* What is being asked: The material below contains a line with "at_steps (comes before" and a line with "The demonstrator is". Copy exactly those two lines and all lines between them.

..........

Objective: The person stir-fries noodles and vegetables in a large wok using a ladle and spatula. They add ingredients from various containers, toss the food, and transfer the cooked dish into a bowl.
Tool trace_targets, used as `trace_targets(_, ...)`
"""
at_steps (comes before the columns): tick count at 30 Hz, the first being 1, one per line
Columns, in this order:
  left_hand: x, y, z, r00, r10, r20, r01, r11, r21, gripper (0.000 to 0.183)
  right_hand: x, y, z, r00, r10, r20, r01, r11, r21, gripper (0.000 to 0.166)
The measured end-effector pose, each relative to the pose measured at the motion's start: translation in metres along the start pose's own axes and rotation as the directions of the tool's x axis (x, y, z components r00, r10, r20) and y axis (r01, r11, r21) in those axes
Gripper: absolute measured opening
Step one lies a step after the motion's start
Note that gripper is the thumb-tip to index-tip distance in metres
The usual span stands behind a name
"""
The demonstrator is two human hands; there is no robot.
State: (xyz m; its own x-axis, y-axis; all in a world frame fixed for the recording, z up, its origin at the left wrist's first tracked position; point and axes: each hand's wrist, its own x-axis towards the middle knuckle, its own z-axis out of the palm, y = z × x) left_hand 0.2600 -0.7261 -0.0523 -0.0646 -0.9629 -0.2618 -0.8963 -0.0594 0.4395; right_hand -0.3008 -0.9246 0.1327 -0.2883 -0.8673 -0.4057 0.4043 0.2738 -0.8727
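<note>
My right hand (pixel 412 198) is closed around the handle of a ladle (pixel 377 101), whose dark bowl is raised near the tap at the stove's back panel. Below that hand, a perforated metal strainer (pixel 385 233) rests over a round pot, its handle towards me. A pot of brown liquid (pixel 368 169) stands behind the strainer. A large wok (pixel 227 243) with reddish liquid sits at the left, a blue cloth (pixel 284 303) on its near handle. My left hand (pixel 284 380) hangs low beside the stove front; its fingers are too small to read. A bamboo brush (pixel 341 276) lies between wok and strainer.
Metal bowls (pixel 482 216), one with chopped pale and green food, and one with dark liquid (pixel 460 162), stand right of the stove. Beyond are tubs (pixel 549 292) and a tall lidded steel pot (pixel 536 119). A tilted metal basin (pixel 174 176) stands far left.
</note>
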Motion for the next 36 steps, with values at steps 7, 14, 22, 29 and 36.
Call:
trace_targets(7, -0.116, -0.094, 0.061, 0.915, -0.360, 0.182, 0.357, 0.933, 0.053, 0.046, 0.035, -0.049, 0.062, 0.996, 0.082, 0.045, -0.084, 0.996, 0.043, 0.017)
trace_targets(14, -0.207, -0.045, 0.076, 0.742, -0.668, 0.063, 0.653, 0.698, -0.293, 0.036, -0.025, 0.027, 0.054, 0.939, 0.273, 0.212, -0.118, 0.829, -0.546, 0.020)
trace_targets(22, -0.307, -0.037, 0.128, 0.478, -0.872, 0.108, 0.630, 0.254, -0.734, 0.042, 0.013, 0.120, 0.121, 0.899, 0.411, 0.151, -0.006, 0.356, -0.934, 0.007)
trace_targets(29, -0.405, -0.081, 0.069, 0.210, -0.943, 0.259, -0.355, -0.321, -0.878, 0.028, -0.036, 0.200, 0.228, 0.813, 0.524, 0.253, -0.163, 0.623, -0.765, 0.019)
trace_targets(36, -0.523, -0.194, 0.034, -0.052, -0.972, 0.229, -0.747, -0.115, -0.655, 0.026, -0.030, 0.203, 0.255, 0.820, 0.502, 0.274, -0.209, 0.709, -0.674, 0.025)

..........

* Result of the task:
at_steps (comes before the columns): tick count at 30 Hz, the first being 1, one per line
Columns, in this order:
  left_hand: x, y, z, r00, r10, r20, r01, r11, r21, gripper (0.000 to 0.183)
  right_hand: x, y, z, r00, r10, r20, r01, r11, r21, gripper (0.000 to 0.166)
The measured end-effector pose, each relative to the pose measured at the motion's start: translation in metres along the start pose's own axes and rotation as the directions of the tool's x axis (x, y, z components r00, r10, r20) and y axis (r01, r11, r21) in those axes
Gripper: absolute measured opening
Step one lies a step after the motion's start
Note that gripper is the thumb-tip to index-tip distance in metres
The usual span stands behind a name
"""
The demonstrator is two human hands; there is no robot.

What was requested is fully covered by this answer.